The vast majority of Americans have sex before marriage, including those who abstained from sex during their teenage years, according to "Trends in Premarital Sex in the United States, 1954–2003," by Lawrence B. Finer, published in the January/February 2007 issue of Public Health Reports. Further, contrary to the public perception that premarital sex is much more common now than in the past, the study shows that even among women who were born in the 1940s, nearly nine in 10 had sex before marriage.
The new study uses data from several rounds of the federal National Survey of Family Growth to examine sexual behavior before marriage, and how it has changed over time. According to the analysis, by age 44, 99% of respondents had had sex, and 95% had done so before marriage. Even among those who abstained from sex until age 20 or older, 81% had had premarital sex by age 44.
"This is reality-check research. Premarital sex is normal behavior for the vast majority of Americans, and has been for decades," says study author Lawrence Finer, director of domestic research at the Guttmacher Institute. "The data clearly show that the majority of older teens and adults have already had sex before marriage, which calls into question the federal government’s funding of abstinence-only-until-marriage programs for 12–29-year-olds.
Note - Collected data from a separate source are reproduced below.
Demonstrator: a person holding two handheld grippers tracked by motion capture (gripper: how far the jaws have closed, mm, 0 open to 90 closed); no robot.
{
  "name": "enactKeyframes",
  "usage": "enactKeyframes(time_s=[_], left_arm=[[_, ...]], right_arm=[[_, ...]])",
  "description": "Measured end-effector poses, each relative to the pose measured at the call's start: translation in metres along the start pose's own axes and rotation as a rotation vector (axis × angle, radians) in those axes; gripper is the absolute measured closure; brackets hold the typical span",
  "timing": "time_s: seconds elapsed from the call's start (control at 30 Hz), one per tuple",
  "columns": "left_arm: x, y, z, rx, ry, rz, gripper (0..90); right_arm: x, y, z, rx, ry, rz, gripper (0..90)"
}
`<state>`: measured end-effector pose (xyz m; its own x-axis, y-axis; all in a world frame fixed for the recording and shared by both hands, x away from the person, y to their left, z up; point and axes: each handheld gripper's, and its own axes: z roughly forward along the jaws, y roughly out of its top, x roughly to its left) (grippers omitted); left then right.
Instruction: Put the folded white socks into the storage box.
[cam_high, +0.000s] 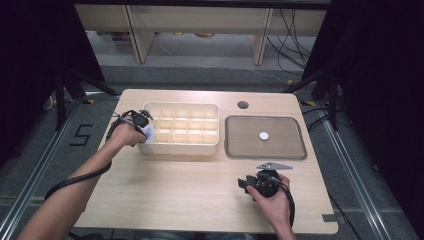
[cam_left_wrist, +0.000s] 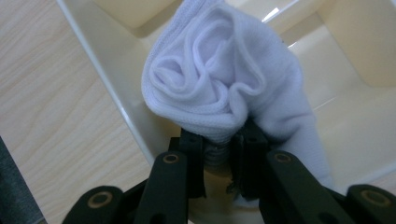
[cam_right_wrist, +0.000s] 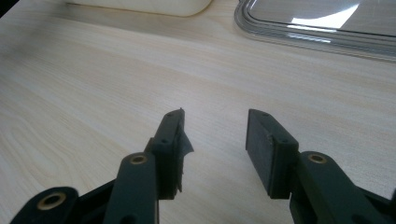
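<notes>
A rolled white sock (cam_left_wrist: 219, 79) sits pinched between the black jaws of my left gripper (cam_left_wrist: 220, 154), right over the near left corner of a cream divided organiser box (cam_left_wrist: 116, 70). From above, the left gripper (cam_high: 141, 123) and the sock (cam_high: 149, 132) hang at the left wall of the box (cam_high: 212, 144). My right gripper (cam_right_wrist: 215, 140) stands open above bare wood with nothing between its pads. In the high view it (cam_high: 250, 183) rests near the table's front right.
A grey tray (cam_high: 235, 150) lies to the right of the box and holds a small white round thing (cam_high: 263, 135). Its clear rim (cam_right_wrist: 308, 39) shows ahead of my right gripper. A cable hole (cam_high: 243, 105) sits at the table's back edge. Cables trail off both hands.
</notes>
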<state>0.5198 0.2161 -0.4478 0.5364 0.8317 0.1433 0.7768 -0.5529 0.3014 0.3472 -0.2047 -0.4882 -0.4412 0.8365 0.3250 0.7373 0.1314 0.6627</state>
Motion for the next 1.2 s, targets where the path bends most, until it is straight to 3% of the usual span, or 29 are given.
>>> enactKeyframes(time_s=[0.2, 0.33, 0.5, 0.57, 0.6, 0.63, 0.7, 0.77, 0.83, 0.87, 0.9, 0.93, 0.97, 1.1, 1.13, 1.17, 1.2], left_arm=[[-0.003, 0.003, 0.001, 0.006, 0.030, 0.034, 76.6], [-0.004, 0.006, 0.001, 0.046, 0.035, 0.047, 76.9], [-0.002, 0.007, 0.003, 0.077, -0.001, 0.016, 77.2], [-0.001, 0.006, 0.005, 0.047, -0.011, 0.002, 77.2], [-0.001, 0.007, 0.004, 0.067, -0.014, 0.002, 77.2], [-0.002, 0.006, 0.005, 0.051, -0.017, -0.007, 77.3], [-0.001, 0.008, 0.004, 0.085, -0.015, 0.008, 77.3], [-0.001, 0.008, 0.006, 0.062, -0.010, 0.006, 77.3], [-0.001, 0.008, 0.004, 0.075, -0.011, 0.011, 77.2], [-0.001, 0.007, 0.005, 0.062, -0.012, 0.010, 77.0], [-0.001, 0.006, 0.004, 0.054, -0.013, 0.005, 76.8], [0.000, 0.007, 0.003, 0.067, -0.020, 0.002, 76.6], [0.000, 0.005, 0.004, 0.036, -0.022, -0.011, 76.2], [0.003, 0.001, -0.001, 0.001, -0.043, -0.030, 73.7], [0.003, 0.001, -0.002, -0.001, -0.036, -0.019, 73.1], [0.002, 0.001, -0.003, 0.001, -0.032, -0.019, 72.4], [0.003, 0.002, -0.005, -0.001, -0.019, 0.017, 71.8]], right_arm=[[0.001, 0.000, 0.000, 0.004, 0.005, 0.001, 58.4], [-0.002, 0.001, -0.001, 0.001, 0.004, -0.037, 59.0], [-0.002, 0.001, -0.001, 0.007, -0.007, -0.030, 59.0], [-0.002, 0.001, -0.002, 0.006, 0.001, -0.027, 59.0], [-0.002, 0.001, -0.002, 0.006, 0.002, -0.029, 59.1], [-0.002, 0.001, -0.001, 0.007, -0.007, -0.030, 59.0], [-0.002, 0.001, -0.001, 0.006, -0.006, -0.033, 59.0], [-0.001, 0.001, -0.002, 0.011, -0.001, -0.036, 59.1], [-0.001, 0.001, -0.003, 0.014, -0.002, -0.034, 58.9], [-0.002, 0.001, -0.001, 0.008, 0.004, -0.027, 58.8], [0.001, 0.001, -0.002, 0.017, -0.007, 0.013, 58.7], [0.001, 0.001, -0.001, 0.014, -0.004, 0.006, 58.4], [0.001, 0.001, -0.001, 0.015, -0.003, 0.003, 58.2], [0.001, 0.000, -0.001, 0.011, 0.012, 0.005, 57.2], [-0.002, 0.001, 0.000, 0.008, 0.012, -0.025, 56.9], [-0.001, 0.001, 0.000, 0.010, 0.008, -0.020, 56.7], [-0.002, 0.001, 0.001, 0.005, 0.007, -0.029, 56.6]])
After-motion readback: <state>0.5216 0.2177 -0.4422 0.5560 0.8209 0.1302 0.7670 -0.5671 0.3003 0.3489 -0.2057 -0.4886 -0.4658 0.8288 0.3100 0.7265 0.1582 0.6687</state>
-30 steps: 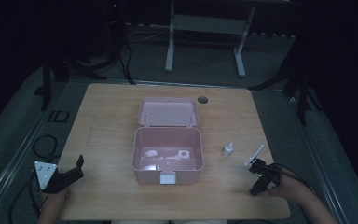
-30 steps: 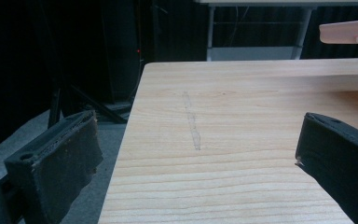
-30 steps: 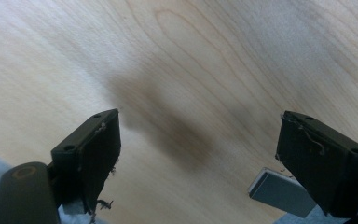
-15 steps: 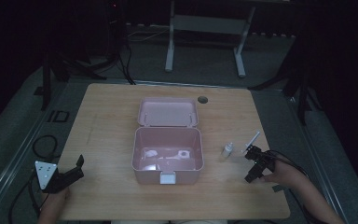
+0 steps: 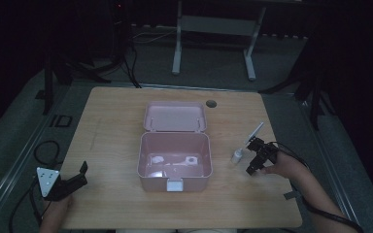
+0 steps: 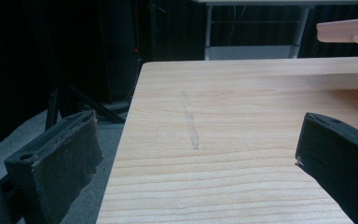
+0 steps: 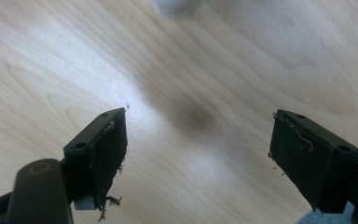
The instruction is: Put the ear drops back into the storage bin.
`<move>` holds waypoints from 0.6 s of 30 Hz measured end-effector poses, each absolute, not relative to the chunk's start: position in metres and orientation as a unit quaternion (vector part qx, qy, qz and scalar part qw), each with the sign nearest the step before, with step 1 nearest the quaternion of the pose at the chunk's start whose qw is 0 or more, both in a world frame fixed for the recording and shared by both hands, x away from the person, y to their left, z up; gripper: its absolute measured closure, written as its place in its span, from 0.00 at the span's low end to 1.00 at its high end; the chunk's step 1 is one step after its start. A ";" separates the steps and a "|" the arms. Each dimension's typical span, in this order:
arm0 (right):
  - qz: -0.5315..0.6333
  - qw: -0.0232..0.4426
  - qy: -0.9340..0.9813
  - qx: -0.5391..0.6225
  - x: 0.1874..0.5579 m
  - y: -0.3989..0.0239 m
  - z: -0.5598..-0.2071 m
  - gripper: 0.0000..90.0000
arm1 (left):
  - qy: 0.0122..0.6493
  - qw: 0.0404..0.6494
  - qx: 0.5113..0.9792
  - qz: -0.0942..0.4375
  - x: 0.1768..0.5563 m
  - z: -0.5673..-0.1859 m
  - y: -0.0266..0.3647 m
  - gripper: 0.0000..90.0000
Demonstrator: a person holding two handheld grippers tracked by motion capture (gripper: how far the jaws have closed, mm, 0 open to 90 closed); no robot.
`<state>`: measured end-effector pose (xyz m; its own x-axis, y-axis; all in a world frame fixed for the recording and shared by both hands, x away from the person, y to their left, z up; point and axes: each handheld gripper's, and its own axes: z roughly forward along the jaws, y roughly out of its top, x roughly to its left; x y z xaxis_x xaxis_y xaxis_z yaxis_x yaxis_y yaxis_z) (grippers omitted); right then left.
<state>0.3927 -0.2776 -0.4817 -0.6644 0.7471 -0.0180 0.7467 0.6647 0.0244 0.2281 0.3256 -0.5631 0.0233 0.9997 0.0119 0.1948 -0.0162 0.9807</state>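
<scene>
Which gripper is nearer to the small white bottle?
Right. The right gripper is just beside the small white bottle, on its right; the left gripper is far off, beyond the pink box.

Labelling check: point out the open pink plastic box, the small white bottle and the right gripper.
Open pink plastic box [image 5: 205, 160]: high view, right wall.
Small white bottle [image 5: 236, 156]: high view, body.
Right gripper [image 7: 198, 156]: right gripper view, midway between its open jaws.

1 wooden table [image 5: 116, 126], 1 open pink box [image 5: 175, 160], 1 small white bottle [image 5: 236, 156], 2 tools
</scene>
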 end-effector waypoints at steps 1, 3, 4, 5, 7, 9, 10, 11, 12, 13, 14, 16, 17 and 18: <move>0.008 0.013 0.911 0.413 0.395 -0.276 -0.482 0.21 | 0.537 0.451 0.556 0.447 0.228 -0.563 0.326 0.00; 0.010 0.010 0.912 0.410 0.399 -0.272 -0.484 0.21 | 0.537 0.451 0.556 0.447 0.228 -0.563 0.326 0.00; 0.011 0.011 0.911 0.412 0.401 -0.270 -0.485 0.20 | 0.537 0.451 0.556 0.447 0.228 -0.563 0.326 0.00; 0.012 0.007 0.911 0.412 0.403 -0.268 -0.486 0.20 | 0.536 0.450 0.556 0.447 0.228 -0.563 0.326 0.00; 0.013 0.003 0.912 0.411 0.406 -0.264 -0.488 0.20 | 0.536 0.451 0.557 0.447 0.228 -0.563 0.326 0.00; 0.014 0.001 0.912 0.409 0.410 -0.260 -0.489 0.20 | 0.536 0.451 0.557 0.447 0.228 -0.563 0.326 0.00; 0.015 0.007 0.913 0.407 0.411 -0.257 -0.489 0.20 | 0.536 0.451 0.557 0.447 0.228 -0.563 0.326 0.00; 0.014 0.010 0.914 0.405 0.413 -0.255 -0.490 0.20 | 0.536 0.451 0.557 0.447 0.228 -0.563 0.326 0.00; 0.012 0.008 0.915 0.403 0.414 -0.251 -0.490 0.20 | 0.536 0.451 0.557 0.446 0.228 -0.563 0.326 0.00; 0.014 0.009 0.915 0.402 0.415 -0.249 -0.491 0.20 | 0.536 0.451 0.557 0.446 0.228 -0.563 0.326 0.00; 0.014 0.010 0.915 0.402 0.417 -0.247 -0.491 0.20 | 0.536 0.451 0.557 0.446 0.228 -0.563 0.326 0.00; 0.014 0.011 0.917 0.399 0.422 -0.243 -0.492 0.21 | 0.535 0.452 0.557 0.447 0.228 -0.563 0.326 0.00; 0.014 0.011 0.917 0.398 0.424 -0.242 -0.492 0.23 | 0.535 0.452 0.557 0.447 0.228 -0.563 0.326 0.00; 0.015 0.009 0.920 0.392 0.425 -0.240 -0.492 0.24 | 0.535 0.452 0.557 0.446 0.228 -0.563 0.326 0.00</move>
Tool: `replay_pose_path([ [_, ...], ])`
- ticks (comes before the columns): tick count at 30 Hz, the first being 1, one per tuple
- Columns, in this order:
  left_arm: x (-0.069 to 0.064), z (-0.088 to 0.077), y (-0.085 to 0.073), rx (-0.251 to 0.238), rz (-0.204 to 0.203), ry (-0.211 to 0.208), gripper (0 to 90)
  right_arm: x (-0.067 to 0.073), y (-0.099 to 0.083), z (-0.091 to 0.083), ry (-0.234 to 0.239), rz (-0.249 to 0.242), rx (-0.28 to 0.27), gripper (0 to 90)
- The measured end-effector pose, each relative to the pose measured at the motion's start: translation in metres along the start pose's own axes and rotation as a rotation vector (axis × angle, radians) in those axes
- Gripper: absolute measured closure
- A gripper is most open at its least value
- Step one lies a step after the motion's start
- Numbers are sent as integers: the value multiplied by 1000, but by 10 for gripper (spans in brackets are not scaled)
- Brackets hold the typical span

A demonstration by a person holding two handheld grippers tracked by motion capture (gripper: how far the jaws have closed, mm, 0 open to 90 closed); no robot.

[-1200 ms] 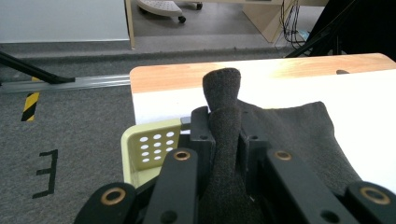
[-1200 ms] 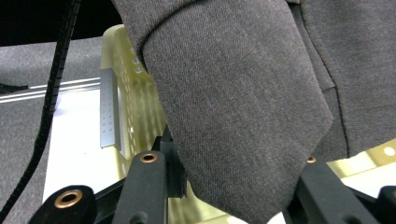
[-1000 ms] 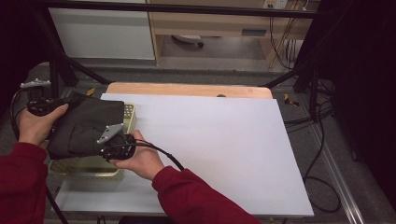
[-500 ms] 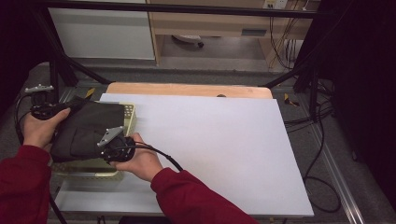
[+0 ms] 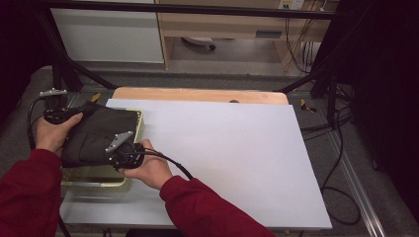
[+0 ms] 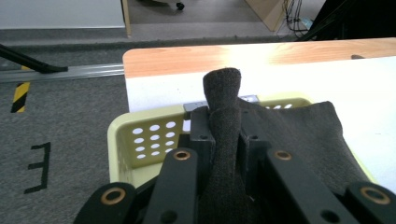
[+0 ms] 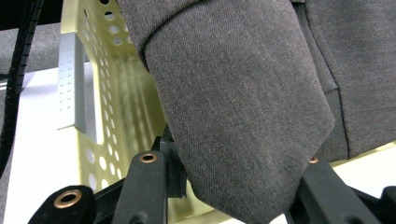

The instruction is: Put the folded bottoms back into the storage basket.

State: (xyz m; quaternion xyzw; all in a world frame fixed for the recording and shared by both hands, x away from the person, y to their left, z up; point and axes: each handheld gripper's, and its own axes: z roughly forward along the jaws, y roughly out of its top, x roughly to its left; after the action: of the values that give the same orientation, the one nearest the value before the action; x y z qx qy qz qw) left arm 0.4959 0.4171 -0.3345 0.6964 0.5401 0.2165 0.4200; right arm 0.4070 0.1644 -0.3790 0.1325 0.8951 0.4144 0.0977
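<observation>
Dark garment (image 5: 94, 138) pinched between jaws of both grippers, over yellow basket (image 5: 99, 183).

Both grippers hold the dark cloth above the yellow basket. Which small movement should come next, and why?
Probably lower both hands together. The left gripper and right gripper each pinch the dark cloth, which hangs over the yellow basket, so it would settle inside.

garment (image 5: 96, 138): dark matt woven cloth | basket (image 5: 139, 123): pale yellow perforated plastic

free: white table (image 5: 222, 158) right of basket (image 5: 139, 121) — blocked: dark cloth (image 5: 99, 136) covers basket
</observation>
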Motion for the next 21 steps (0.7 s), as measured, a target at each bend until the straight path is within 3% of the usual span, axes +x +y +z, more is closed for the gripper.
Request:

It would be more effective to provide young people with the skills and information they need to be safe once they become sexually active—which nearly everyone eventually will."
Indeed, while the likelihood that Americans will have sex before marriage has remained virtually unchanged since the 1950s, people now wait longer to get married, so they are sexually active and unmarried for much longer than in the past. During this period, Dr. Finer concludes, young adults have an especially great need for accurate information about how to protect themselves against unintended pregnancies and sexually transmitted infections.